Senior Data Engineer
Aurora Engineering AB · Gothenburg, Sweden
IT Services and IT Consulting · 11-50 employees
About the role
Design, develop, and maintain scalable batch and streaming data pipelines and cloud-based data platforms. Collaborate with stakeholders to build data models and dashboards that enable data-driven decision-making.
What they look for
Requirements
Requires a degree in Computer Science or a related field and at least 5 years of experience in data engineering. Proficiency in Big Data technologies, SQL, Python, and cloud platforms like AWS or Azure is essential.
Full description
We are looking for an experienced Senior Data Engineer to join our Cloud Platform & Data team. In this role, you will design, develop, and maintain scalable data pipelines and cloud-based data platforms that support secure data sharing and analytics. You will work with modern big data technologies to build reliable data solutions, optimize platform performance, and enable data-driven decision-making across the organization.
Key Responsibilities
- Design, develop, and maintain scalable batch and streaming data pipelines.

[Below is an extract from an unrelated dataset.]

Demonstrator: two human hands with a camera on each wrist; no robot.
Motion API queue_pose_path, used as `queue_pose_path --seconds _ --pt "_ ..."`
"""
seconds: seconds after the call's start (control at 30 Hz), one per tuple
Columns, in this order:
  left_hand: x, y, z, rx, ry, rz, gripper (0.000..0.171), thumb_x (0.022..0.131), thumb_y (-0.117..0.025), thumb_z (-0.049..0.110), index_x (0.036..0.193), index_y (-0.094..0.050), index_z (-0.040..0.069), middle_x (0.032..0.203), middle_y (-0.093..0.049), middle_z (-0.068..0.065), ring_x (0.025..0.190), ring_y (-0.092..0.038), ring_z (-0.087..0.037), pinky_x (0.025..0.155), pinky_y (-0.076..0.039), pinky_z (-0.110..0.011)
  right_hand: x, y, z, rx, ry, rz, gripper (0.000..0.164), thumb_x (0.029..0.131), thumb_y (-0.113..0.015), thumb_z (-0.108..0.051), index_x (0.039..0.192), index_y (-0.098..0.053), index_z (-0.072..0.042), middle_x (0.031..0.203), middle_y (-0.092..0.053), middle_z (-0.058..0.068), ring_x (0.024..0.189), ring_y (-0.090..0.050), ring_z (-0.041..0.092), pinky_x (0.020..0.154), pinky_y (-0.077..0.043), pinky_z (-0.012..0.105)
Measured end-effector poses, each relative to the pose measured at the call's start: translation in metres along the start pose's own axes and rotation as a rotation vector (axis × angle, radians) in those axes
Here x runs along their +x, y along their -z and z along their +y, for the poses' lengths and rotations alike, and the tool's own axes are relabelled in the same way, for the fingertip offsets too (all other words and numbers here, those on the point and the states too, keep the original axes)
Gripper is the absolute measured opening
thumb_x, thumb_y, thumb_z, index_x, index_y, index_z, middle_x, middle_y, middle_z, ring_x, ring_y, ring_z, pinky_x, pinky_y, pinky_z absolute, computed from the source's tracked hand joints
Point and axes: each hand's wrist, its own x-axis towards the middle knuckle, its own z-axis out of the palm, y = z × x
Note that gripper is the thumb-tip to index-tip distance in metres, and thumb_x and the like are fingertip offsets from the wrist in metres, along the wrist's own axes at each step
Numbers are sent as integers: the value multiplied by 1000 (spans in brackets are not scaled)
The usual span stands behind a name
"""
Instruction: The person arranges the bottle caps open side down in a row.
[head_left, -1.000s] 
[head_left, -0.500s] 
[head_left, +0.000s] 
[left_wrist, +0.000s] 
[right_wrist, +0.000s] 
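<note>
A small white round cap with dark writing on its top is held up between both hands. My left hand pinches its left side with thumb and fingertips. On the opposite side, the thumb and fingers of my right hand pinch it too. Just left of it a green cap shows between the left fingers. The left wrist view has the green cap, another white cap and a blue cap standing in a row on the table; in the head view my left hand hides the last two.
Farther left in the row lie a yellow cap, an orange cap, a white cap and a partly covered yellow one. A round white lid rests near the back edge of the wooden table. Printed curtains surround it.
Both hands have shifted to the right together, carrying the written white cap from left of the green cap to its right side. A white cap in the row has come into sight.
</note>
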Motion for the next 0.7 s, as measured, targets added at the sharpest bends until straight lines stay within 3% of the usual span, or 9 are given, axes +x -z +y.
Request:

- Build and optimize ETL/ELT processes for ingesting, transforming, and preparing data.
- Develop data processing workflows, including cleansing, deduplication, and transformation.
- Operate, monitor, and maintain cloud-based data platforms in collaboration with infrastructure teams.
- Perform regression, functional, and security testing following platform upgrades.
- Ensure data quality, integrity, consistency, and security through validation and monitoring.
- Troubleshoot and resolve issues related to data pipelines, storage, and integrations.
- Collaborate with business stakeholders to define data models and support reporting requirements.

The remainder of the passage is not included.